For this overview of Caml, we use the interactive system, which is started by running ocaml from the Unix shell, or by launching the OCamlwin.exe application under Windows. This tutorial is presented as the transcript of a session with the interactive system: lines starting with # represent user input; the system responses are printed below, without a leading #.

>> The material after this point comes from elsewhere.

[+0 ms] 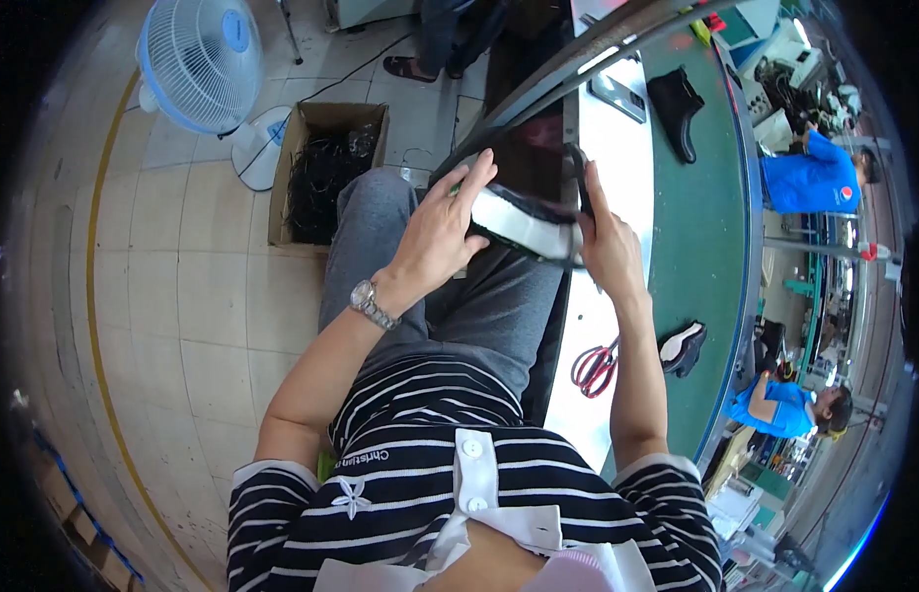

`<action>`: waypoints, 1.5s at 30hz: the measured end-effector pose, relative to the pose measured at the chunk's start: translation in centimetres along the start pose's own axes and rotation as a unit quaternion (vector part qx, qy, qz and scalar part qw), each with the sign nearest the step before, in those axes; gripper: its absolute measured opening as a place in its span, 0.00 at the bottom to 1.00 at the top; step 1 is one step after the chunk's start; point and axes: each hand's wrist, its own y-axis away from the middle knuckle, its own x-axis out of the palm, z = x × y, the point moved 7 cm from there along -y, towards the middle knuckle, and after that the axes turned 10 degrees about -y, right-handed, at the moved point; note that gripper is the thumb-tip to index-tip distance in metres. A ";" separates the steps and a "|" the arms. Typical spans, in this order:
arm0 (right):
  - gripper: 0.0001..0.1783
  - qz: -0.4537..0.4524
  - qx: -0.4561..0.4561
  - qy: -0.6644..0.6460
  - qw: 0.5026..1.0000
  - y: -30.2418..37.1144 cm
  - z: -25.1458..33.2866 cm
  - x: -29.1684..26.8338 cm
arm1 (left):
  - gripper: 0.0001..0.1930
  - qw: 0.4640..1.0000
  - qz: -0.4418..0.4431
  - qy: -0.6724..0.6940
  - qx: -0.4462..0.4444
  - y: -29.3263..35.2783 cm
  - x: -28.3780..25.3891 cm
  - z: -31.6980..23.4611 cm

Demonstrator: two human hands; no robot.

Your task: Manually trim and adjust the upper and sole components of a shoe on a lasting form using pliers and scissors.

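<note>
A black shoe point(527, 225) with a white underside is held sideways above my lap, between my two hands. My left hand point(438, 235) grips its left end, fingers stretched along it and thumb on the near side. My right hand point(612, 245) is closed round the right end, index finger pointing away from me; that end is partly hidden and blurred. Right of my lap, on the white bench strip, lie scissors point(595, 370) with red handles. Another black shoe point(684, 349) with a white underside rests beside my right forearm, on the green bench top point(701, 257).
A black ankle boot point(676, 111) and a phone point(617, 97) lie on the far bench. A metal bar point(548, 84) slants above my hands. At left stand a cardboard box point(282, 212) of black scraps and a fan point(205, 64). People in blue shirts point(813, 183) are across the bench.
</note>
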 end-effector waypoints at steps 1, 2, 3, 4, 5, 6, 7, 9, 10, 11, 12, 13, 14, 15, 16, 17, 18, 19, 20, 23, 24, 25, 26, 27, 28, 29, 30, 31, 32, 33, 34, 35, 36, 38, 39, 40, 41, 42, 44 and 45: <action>0.46 0.045 0.036 -0.022 0.998 1.5 0.7 -0.2 | 0.55 1.000 -0.002 0.002 -0.007 1.1 -0.5 -0.1; 0.45 0.089 0.073 -0.044 0.992 3.2 1.3 -0.3 | 0.56 1.000 0.004 0.014 -0.024 2.3 -1.1 -0.3; 0.46 0.131 0.088 -0.127 0.979 5.1 1.9 0.5 | 0.59 0.999 0.007 0.019 -0.047 3.8 -1.9 0.0; 0.45 0.179 0.116 -0.196 0.957 7.1 2.1 0.9 | 0.60 0.991 0.067 0.066 -0.096 5.3 -1.5 0.5; 0.42 0.186 0.153 -0.306 0.921 8.8 3.4 0.6 | 0.55 0.966 0.094 0.180 -0.161 6.8 -1.3 0.6; 0.41 0.199 0.166 -0.320 0.912 10.1 4.1 1.0 | 0.51 0.960 0.122 0.176 -0.181 7.9 -1.2 0.9; 0.39 0.211 0.178 -0.334 0.901 11.0 4.5 1.4 | 0.47 0.953 0.149 0.170 -0.200 8.8 -1.0 1.1; 0.39 0.226 0.149 -0.335 0.902 11.3 5.5 2.1 | 0.27 0.974 0.039 0.071 -0.211 9.3 -3.4 1.6; 0.39 0.235 0.116 -0.334 0.905 11.4 6.2 2.4 | 0.23 0.975 0.034 0.049 -0.216 9.4 -4.1 2.4; 0.39 0.238 0.117 -0.337 0.903 11.2 6.6 2.6 | 0.20 0.975 0.028 0.027 -0.221 9.2 -5.0 3.2; 0.38 0.245 0.068 -0.329 0.909 10.6 7.6 2.4 | 0.16 0.979 -0.016 -0.021 -0.204 8.8 -6.1 2.8; 0.37 0.250 0.019 -0.321 0.913 10.2 8.6 2.2 | 0.16 0.977 -0.017 -0.022 -0.210 8.7 -6.0 2.7; 0.39 0.266 0.006 -0.330 0.906 10.0 8.9 2.4 | 0.16 0.979 0.002 -0.068 -0.193 8.6 -5.6 2.2; 0.39 0.271 0.005 -0.328 0.905 9.7 9.2 2.2 | 0.15 0.978 0.022 -0.112 -0.176 8.5 -5.3 2.0; 0.40 0.309 -0.005 -0.304 0.901 9.4 9.9 2.1 | 0.13 0.990 -0.024 -0.052 -0.130 8.7 -5.3 1.8; 0.40 0.345 -0.013 -0.280 0.896 9.1 10.6 1.9 | 0.13 0.989 -0.025 -0.050 -0.134 9.0 -5.5 2.1; 0.41 0.353 -0.017 -0.284 0.891 8.9 11.3 1.6 | 0.12 0.988 0.014 0.039 -0.151 9.4 -5.0 2.3; 0.41 0.356 -0.016 -0.283 0.890 8.4 12.0 1.3 | 0.11 0.976 0.051 0.128 -0.167 9.9 -4.4 2.5; 0.41 0.381 -0.018 -0.237 0.894 8.0 12.6 1.3 | 0.09 0.981 0.055 0.106 -0.155 10.2 -4.1 2.3; 0.41 0.402 -0.043 -0.160 0.900 7.4 14.0 1.1 | 0.10 0.994 0.048 -0.038 -0.090 10.1 -4.1 0.5; 0.41 0.407 -0.046 -0.134 0.903 7.2 14.4 1.0 | 0.10 0.989 0.065 -0.120 -0.060 10.1 -3.8 -0.3; 0.41 0.411 -0.050 -0.109 0.904 7.1 14.6 1.0 | 0.10 0.989 0.065 -0.119 -0.062 10.0 -3.9 -0.8; 0.41 0.413 -0.050 -0.108 0.903 7.1 14.6 1.1 | 0.10 0.980 0.095 -0.165 -0.059 9.9 -3.8 -1.3; 0.40 0.425 -0.043 -0.114 0.897 7.2 14.5 1.4 | 0.10 0.968 0.125 -0.212 -0.056 9.8 -3.6 -1.5; 0.39 0.436 -0.035 -0.121 0.891 7.4 14.3 1.8 | 0.11 0.973 0.114 -0.190 -0.065 9.9 -3.6 -1.3; 0.39 0.437 -0.036 -0.122 0.890 7.7 14.0 2.2 | 0.11 0.973 0.115 -0.190 -0.067 10.0 -3.5 -1.0; 0.39 0.418 -0.023 -0.162 0.894 8.2 13.7 2.3 | 0.15 0.983 0.122 -0.095 -0.098 10.1 -3.3 -0.4; 0.38 0.399 -0.010 -0.203 0.894 8.8 13.1 2.8 | 0.19 0.983 0.129 0.000 -0.131 10.5 -2.9 0.3; 0.39 0.378 -0.009 -0.230 0.897 9.4 12.4 3.6 | 0.19 0.982 0.133 -0.001 -0.131 10.6 -2.7 0.8; 0.39 0.378 -0.008 -0.235 0.896 9.9 12.2 4.1 | 0.24 0.923 0.156 0.277 -0.217 11.2 -1.6 1.9; 0.39 0.363 -0.016 -0.239 0.901 10.0 12.1 4.2 | 0.30 0.781 0.165 0.530 -0.286 11.7 -0.4 2.1; 0.39 0.347 -0.025 -0.243 0.906 10.2 12.0 4.3 | 0.30 0.781 0.169 0.528 -0.287 11.3 0.0 2.3; 0.40 0.343 -0.022 -0.247 0.906 10.4 11.9 4.5 | 0.34 0.664 0.148 0.657 -0.325 11.0 0.8 2.2; 0.41 0.348 -0.015 -0.247 0.904 10.6 11.5 4.8 | 0.39 0.518 0.116 0.775 -0.344 9.5 2.5 2.0; 0.41 0.353 -0.008 -0.243 0.903 10.7 11.3 4.9 | 0.39 0.519 0.121 0.773 -0.344 9.0 3.2 2.1; 0.41 0.349 -0.006 -0.245 0.904 10.9 11.0 5.2 | 0.39 0.555 0.128 0.745 -0.348 8.7 3.7 2.5; 0.41 0.322 -0.035 -0.248 0.913 11.0 11.0 5.4 | 0.39 0.591 0.134 0.715 -0.350 8.4 3.9 2.6; 0.42 0.296 -0.062 -0.250 0.920 11.2 11.1 5.3 | 0.39 0.591 0.137 0.713 -0.350 8.3 3.9 2.3; 0.42 0.295 -0.059 -0.264 0.916 11.3 10.9 5.0 | 0.40 0.602 0.127 0.696 -0.369 8.1 3.5 1.9; 0.42 0.295 -0.058 -0.275 0.913 11.0 10.7 4.9 | 0.40 0.605 0.128 0.696 -0.365 7.9 3.6 1.7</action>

Under the interactive system, the user types Caml phrases, terminated by ;;, in response to the # prompt, and the system compiles them on the fly, executes them, and prints the outcome of evaluation. Phrases are either simple expressions, or let definitions of identifiers (either values or functions). 
#1+2*3;;
- : int = 7
 
#let pi = 4.0 *. atan 1.0;;
val pi : float = 3.14159265358979312
 
#let square x = x *. x;;
val square : float -> float = <fun>
 
#square(sin pi) +. square(cos pi);;
- : float = 1.
The Caml system computes both the value and the type for each phrase. Even function parameters need no explicit type declaration: the system infers their types from their usage in the function. Notice also that integers and floating-point numbers are distinct types, with distinct operators: + and * operate on integers, but +. and *. operate on floats. 
#1.0 * 2;;
This expression has type float but is here used with type int
Recursive functions are defined with the let rec binding: 
#let rec fib n =
   if n < 2 then 1 else fib(n-1) + fib(n-2);;
val fib : int -> int = <fun>
 
#fib 10;;
- : int = 89

1.2  Data types

In addition to integers and floating-point numbers, Caml offers the usual basic data types: booleans, characters, and character strings. 
#(1 < 2) = false;;
- : bool = false
 
#'a';;
- : char = 'a'
 
#"Hello world";;
- : string = "Hello world"
Predefined data structures include tuples, arrays, and lists. General mechanisms for defining your own data structures are also provided. They will be covered in more details later; for now, we concentrate on lists. Lists are either given in extension as a bracketed list of semicolon-separated elements, or built from the empty list [] (pronounce “nil”) by adding elements in front using the :: (“cons”) operator. 
#let l = ["is"; "a"; "tale"; "told"; "etc."];;
val l : string list = ["is"; "a"; "tale"; "told"; "etc."]
 
#"Life" :: l;;
- : string list = ["Life"; "is"; "a"; "tale"; "told"; "etc."]
As with all other Caml data structures, lists do not need to be explicitly allocated and deallocated from memory: all memory management is entirely automatic in Caml. Similarly, there is no explicit handling of pointers: the Caml compiler silently introduces pointers where necessary.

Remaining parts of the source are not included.